### What is expected
Make an exact copy of the lines from the one containing "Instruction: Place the" through the end of the material, including both ends but no pictures.

### Information shown
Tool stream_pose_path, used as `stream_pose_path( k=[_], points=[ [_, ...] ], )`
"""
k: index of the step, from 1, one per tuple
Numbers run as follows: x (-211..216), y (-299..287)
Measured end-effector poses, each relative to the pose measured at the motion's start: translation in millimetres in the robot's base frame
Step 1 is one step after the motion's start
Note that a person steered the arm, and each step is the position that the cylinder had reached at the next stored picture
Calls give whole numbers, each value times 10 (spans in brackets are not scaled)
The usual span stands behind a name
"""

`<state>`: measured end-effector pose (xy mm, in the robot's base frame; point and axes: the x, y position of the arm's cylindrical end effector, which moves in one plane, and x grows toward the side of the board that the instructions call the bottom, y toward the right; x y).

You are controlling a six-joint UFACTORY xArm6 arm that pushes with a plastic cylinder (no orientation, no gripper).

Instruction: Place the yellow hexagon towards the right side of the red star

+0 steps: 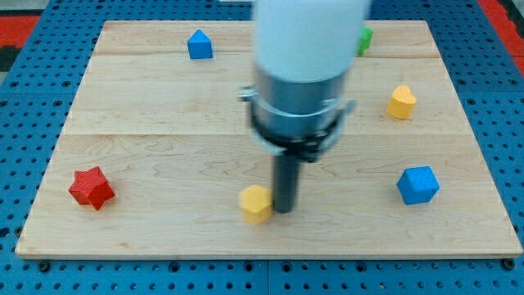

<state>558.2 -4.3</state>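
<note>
The yellow hexagon (pixel 255 203) lies near the board's bottom edge, a little left of centre. My tip (pixel 284 210) stands right against its right side. The red star (pixel 91 188) lies far to the left, near the board's bottom left corner, well apart from the hexagon. The arm's body hides the middle of the board, including the red cylinder and the green cylinder.
A blue house-shaped block (pixel 199 44) is at the top left. A green star (pixel 363 38) peeks out at the top, partly hidden by the arm. A yellow heart (pixel 400 102) is at the right and a blue cube (pixel 417 184) at the lower right.
</note>
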Motion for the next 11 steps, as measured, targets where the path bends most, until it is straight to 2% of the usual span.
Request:
stream_pose_path(
  k=[1, 2, 3, 4, 5, 11],
  points=[
    [-183, -934],
    [-61, -866],
    [271, -726],
    [156, -1380],
    [20, -1564],
    [20, -1554]
  ],
)
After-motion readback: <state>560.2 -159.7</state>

### Exercise answer
Instruction: Place the yellow hexagon towards the right side of the red star

+0 steps: 

<state>558.2 -4.3</state>
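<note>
The yellow hexagon (pixel 255 203) lies near the board's bottom edge, a little left of centre. My tip (pixel 284 210) stands right against its right side. The red star (pixel 91 188) lies far to the left, near the board's bottom left corner, well apart from the hexagon. The arm's body hides the middle of the board, including the red cylinder and the green cylinder.
A blue house-shaped block (pixel 199 44) is at the top left. A green star (pixel 363 38) peeks out at the top, partly hidden by the arm. A yellow heart (pixel 400 102) is at the right and a blue cube (pixel 417 184) at the lower right.
</note>
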Motion for the next 11 steps, as measured, targets where the path bends most, until it is straight to 2% of the usual span.
Request:
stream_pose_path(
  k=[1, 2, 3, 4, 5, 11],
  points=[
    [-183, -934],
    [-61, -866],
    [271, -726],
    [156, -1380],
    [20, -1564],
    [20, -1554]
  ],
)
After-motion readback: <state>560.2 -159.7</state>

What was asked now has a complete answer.